▶ **WORK TO BE COMPLETED**: Where the listing below reaches the line containing "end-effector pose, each", start writing out lines exactly, and stop once the line containing "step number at" has been written.

▶ **COLLECTED DATA**:
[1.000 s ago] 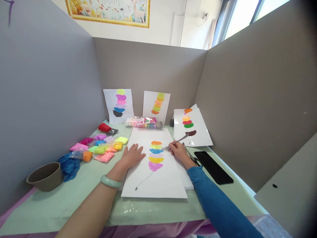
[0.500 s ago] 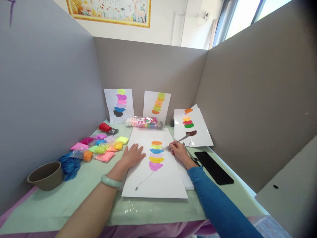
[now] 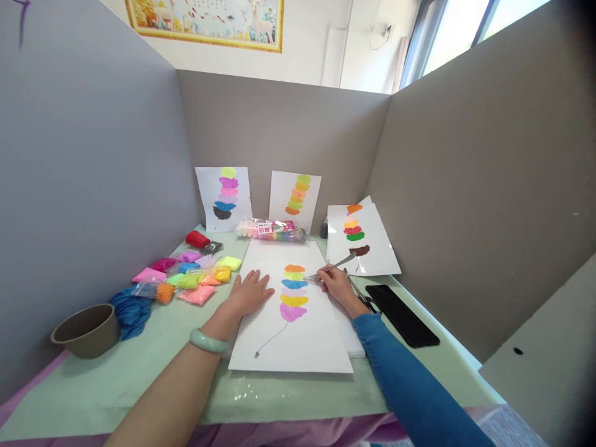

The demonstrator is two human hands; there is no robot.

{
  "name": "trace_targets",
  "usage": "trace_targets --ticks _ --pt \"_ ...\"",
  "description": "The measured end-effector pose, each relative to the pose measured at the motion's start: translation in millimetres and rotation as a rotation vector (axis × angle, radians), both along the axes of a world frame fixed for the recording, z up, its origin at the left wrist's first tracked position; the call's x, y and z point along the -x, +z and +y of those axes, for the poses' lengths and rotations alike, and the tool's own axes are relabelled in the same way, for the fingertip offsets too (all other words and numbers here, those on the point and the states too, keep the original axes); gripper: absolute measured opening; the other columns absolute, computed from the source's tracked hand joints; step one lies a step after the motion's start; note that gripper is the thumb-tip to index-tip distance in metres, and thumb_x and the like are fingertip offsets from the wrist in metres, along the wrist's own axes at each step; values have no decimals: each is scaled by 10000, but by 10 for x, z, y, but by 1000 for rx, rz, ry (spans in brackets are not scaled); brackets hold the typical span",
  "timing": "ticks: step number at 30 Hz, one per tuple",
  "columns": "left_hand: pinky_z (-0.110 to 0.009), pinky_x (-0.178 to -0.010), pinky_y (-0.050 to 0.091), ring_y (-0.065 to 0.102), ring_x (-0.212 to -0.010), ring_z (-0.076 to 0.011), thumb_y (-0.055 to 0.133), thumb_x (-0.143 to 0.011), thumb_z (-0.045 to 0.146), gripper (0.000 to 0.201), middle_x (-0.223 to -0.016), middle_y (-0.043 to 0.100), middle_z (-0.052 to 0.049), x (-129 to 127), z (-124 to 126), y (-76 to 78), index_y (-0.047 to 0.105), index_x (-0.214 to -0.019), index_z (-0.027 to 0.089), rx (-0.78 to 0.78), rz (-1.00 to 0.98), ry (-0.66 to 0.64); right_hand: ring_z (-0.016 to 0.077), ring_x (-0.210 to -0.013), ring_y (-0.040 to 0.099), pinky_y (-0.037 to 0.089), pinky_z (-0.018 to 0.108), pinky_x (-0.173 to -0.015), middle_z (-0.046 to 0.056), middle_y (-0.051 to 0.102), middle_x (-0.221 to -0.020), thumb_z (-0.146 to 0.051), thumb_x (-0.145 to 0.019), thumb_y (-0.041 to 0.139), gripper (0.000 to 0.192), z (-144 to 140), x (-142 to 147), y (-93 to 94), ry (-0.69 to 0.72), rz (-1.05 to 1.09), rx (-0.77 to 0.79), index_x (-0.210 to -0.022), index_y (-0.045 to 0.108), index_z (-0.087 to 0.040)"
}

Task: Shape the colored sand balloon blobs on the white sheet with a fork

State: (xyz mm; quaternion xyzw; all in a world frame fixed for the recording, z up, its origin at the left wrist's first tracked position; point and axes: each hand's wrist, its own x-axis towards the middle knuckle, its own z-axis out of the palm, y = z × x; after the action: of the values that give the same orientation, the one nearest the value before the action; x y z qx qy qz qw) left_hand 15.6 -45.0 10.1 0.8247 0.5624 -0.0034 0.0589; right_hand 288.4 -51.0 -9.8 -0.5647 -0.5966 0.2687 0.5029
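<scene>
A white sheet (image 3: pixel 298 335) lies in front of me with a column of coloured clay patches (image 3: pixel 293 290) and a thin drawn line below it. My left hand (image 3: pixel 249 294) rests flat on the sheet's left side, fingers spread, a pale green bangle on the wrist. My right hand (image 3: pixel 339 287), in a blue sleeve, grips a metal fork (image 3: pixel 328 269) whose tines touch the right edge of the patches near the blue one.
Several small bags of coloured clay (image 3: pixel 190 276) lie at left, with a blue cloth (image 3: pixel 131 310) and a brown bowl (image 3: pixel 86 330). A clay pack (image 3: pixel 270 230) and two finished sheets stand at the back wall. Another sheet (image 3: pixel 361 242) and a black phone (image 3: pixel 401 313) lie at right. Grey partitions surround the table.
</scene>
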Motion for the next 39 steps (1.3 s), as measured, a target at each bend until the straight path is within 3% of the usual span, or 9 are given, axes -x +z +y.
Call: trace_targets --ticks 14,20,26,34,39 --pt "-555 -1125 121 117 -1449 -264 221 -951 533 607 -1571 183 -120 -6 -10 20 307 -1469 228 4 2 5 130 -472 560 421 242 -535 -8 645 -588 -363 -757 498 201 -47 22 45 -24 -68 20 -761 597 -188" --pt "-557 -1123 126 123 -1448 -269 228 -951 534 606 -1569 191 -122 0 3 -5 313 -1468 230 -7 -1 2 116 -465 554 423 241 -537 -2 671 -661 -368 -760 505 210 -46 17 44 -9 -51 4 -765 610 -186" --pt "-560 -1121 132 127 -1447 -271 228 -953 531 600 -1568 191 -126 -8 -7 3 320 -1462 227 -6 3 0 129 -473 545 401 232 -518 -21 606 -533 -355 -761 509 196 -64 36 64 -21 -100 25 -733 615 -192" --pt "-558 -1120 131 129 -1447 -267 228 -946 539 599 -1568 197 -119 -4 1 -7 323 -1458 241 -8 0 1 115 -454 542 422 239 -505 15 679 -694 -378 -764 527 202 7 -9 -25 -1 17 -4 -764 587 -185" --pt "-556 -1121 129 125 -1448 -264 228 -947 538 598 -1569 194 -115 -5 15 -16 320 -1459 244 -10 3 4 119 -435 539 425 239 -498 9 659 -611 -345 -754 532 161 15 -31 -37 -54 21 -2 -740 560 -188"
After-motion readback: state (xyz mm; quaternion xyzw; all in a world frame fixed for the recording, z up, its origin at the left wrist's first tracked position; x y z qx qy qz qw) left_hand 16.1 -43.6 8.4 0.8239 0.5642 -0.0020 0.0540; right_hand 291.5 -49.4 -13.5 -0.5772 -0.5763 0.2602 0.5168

▶ **FINISHED TASK**:
  "description": "The measured end-effector pose, each relative to the pose measured at the motion's start: translation in millimetres and rotation as a rotation vector (axis × angle, radians), both along the axes of a world frame fixed for the recording, z up, its origin at the left wrist's first tracked position; the call's x, y and z point along the -x, +z and +y of those axes, for the poses' lengths and rotations alike, and the tool's own axes are relabelled in the same way, for the fingertip offsets too (all other words and numbers here, those on the point and the states too, keep the original axes); gripper: absolute measured opening; the other columns absolute, computed from the source's tracked hand joints; step one lies a step after the motion's start; note that gripper is the thumb-tip to index-tip distance in metres, and thumb_x and the like are fingertip offsets from the wrist in metres, along the wrist's own axes at each step; values have no decimals: each is scaled by 10000, but by 10 for x, z, y, but by 1000 for rx, rz, ry (spans in brackets are not scaled); brackets hold the typical span",
  "timing": "ticks: step number at 30 Hz, one per tuple",

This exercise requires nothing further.